BEGIN

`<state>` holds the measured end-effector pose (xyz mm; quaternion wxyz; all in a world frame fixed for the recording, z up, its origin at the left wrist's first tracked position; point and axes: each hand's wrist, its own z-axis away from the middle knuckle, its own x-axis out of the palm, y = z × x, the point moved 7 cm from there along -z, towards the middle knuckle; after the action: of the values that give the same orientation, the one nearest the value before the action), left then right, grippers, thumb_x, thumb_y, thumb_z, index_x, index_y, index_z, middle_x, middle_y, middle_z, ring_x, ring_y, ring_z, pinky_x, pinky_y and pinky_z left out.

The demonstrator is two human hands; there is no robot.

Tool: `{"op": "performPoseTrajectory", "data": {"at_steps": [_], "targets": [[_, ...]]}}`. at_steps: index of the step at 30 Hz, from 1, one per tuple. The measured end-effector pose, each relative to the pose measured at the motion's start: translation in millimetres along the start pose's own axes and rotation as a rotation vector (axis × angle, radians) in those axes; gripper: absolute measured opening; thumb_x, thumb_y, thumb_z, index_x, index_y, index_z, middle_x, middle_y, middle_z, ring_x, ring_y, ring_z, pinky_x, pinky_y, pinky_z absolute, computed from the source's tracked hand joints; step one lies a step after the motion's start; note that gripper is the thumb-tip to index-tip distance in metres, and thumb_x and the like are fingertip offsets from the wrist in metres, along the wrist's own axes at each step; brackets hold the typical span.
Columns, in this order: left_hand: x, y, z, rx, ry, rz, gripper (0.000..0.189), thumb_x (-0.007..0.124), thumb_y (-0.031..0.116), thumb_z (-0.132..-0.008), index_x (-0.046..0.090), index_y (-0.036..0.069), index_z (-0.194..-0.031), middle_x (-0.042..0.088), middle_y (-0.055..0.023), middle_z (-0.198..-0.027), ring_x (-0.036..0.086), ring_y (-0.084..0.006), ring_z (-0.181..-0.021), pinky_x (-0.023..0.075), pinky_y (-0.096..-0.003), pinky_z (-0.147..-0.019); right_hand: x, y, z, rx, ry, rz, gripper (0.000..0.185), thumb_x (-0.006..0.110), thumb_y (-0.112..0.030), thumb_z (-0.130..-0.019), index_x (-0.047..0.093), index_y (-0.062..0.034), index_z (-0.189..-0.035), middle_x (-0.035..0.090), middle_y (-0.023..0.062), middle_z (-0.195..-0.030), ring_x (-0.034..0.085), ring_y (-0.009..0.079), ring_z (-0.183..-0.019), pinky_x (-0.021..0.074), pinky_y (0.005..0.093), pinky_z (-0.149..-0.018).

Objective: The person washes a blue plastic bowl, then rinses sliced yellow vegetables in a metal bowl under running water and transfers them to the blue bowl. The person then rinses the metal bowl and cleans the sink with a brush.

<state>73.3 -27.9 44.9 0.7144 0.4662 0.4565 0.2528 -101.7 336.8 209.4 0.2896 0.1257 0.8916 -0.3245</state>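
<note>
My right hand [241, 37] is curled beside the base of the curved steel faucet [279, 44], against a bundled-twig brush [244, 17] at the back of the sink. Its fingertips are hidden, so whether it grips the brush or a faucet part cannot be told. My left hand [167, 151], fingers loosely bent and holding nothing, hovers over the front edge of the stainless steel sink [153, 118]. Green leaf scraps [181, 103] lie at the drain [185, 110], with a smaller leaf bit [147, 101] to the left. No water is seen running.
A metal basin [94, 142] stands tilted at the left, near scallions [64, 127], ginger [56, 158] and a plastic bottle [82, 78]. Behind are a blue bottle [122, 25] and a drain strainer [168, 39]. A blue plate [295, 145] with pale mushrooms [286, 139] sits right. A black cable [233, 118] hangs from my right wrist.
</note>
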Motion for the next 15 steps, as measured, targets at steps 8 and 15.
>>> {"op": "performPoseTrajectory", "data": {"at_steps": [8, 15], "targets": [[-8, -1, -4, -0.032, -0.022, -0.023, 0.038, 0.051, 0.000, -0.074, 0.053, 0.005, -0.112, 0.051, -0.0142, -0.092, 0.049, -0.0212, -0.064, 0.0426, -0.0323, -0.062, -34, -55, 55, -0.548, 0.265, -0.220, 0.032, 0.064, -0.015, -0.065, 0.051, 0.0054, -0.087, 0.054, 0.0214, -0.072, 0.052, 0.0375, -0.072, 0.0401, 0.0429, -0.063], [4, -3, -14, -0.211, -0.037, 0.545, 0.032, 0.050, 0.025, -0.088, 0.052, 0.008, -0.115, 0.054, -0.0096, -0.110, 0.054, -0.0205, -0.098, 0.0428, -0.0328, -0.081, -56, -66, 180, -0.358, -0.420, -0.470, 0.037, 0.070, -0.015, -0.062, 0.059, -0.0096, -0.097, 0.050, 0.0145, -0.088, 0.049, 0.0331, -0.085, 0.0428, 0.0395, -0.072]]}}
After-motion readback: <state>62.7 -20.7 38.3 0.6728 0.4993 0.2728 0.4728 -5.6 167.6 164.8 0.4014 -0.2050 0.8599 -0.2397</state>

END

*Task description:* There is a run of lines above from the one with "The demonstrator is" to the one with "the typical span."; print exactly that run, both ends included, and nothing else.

*Response:*
The demonstrator is two human hands; there is no robot.

Tool: `{"op": "performPoseTrajectory", "data": {"at_steps": [_], "targets": [[_, ...]]}}`. at_steps: index of the step at 30 Hz, from 1, one per tuple. The measured end-effector pose, each relative to the pose measured at the motion's start: translation in millimetres along the start pose's own axes and rotation as a rotation vector (axis × angle, radians) in those axes; gripper: absolute measured opening; thumb_x, thumb_y, thumb_z, index_x, index_y, index_z, middle_x, middle_y, middle_z, ring_x, ring_y, ring_z, pinky_x, pinky_y, pinky_z absolute, computed from the source's tracked hand joints; step one lies a step after the motion's start; note that gripper is the thumb-tip to index-tip distance in metres, and thumb_x and the like are fingertip offsets from the wrist in metres, along the wrist's own axes at each step; brackets hold the typical span.

Nothing further is required of the output.